The Government of India started Sukanya Samriddhi Yojana (SSY) under the Beti Bachao-Beti Padhao campaign. This scheme is specially for daughters. In this scheme, parents invest for their daughter’s education and marriage and when the daughter turns 18, she gets interest along with the investment amount.
In this scheme, one has to invest for 15 years. After this, one does not have to invest and withdrawal can be made after the daughter turns 18 years old. However, this scheme matures after the daughter turns 21 years old. If you are also thinking of getting this scheme done for your daughter, then please note that the age of the daughter should be less than 10 years. Currently, the government is offering an interest of 8.2 percent in this scheme.
In this scheme, one has to invest continuously for 15 years, so many times the question arises in the mind of the investor whether this scheme can be closed in between. We will tell you whether the scheme can be closed before maturity or not.
You can close the scheme earlier
According to the rules of Sukanya Samriddhi Yojana, this Sukanya account can be closed before maturity. This scheme is closed only in certain special cases.
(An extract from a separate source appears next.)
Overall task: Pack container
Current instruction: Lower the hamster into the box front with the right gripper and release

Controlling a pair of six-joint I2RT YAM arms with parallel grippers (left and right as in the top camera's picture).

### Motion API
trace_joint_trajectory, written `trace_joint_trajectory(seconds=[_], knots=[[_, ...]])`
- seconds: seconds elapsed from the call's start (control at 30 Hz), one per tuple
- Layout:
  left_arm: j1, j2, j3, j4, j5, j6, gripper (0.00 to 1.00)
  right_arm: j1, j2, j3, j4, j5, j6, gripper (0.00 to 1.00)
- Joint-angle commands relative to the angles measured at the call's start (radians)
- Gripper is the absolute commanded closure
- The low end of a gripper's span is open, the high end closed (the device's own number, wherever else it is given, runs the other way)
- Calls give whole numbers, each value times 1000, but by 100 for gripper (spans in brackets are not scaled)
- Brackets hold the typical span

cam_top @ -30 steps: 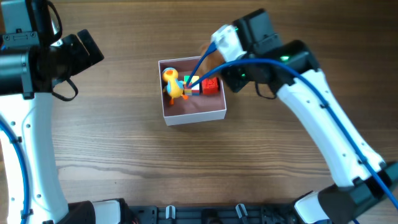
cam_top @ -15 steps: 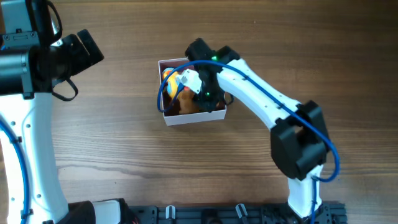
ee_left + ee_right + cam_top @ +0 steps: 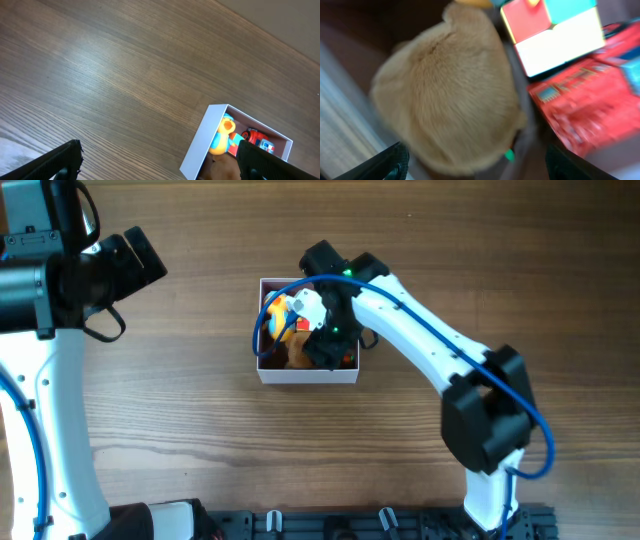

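Note:
The container, a white-walled square box, sits mid-table. Inside lie a yellow duck, a tan plush toy, a red, teal and white cube and a red toy vehicle. My right gripper hovers low inside the box, directly over the plush, jaws wide apart and holding nothing. My left gripper stands open above bare table to the left of the box, whose white wall and duck show in its view.
Wood-grain table all round the box. The left arm stands at the far left edge. The right arm reaches in diagonally from the lower right, covering the box's right half.
The right arm swung over the box and its jaws opened; the tan plush now lies in the box. The box shifted slightly. The left arm stayed put.

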Motion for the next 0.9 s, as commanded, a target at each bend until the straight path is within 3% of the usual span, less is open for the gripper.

- If the child’s legal guardian or parents die, the scheme can be closed midway. This scheme has a lock-in period of 5 years. In such a situation, the account can be closed only after 5 years.
- If the daughter gets a serious illness, then in this situation the guardian can close the account by submitting the documents related to the illness. This facility is also applicable after 5 years.
- If the daughter or the guardian has given up Indian citizenship, then the account is considered closed. In this situation, the investor gets only the investment amount. He does not get interest money. On the other hand, if the investor is only settled in another country but has Indian citizenship, then in such a case the account continues till maturity.
When can you do premature withdrawal
- If you need money for your daughter’s higher studies after she passes 10th standard, you can withdraw before maturity. In this, you can withdraw only 50% of the amount. For this withdrawal, you will have to submit proof related to higher studies.
- If the daughter dies before maturity, then the parents or guardian get the entire amount before maturity. In this, interest money is also received along with the investment amount.
- In this situation, the guardian has to submit the death certificate.
- If you marry your daughter at the age of 18, then you can withdraw only 50% of the amount from your Sukanya account. You can do this withdrawal one month before your daughter’s marriage or three months after her marriage.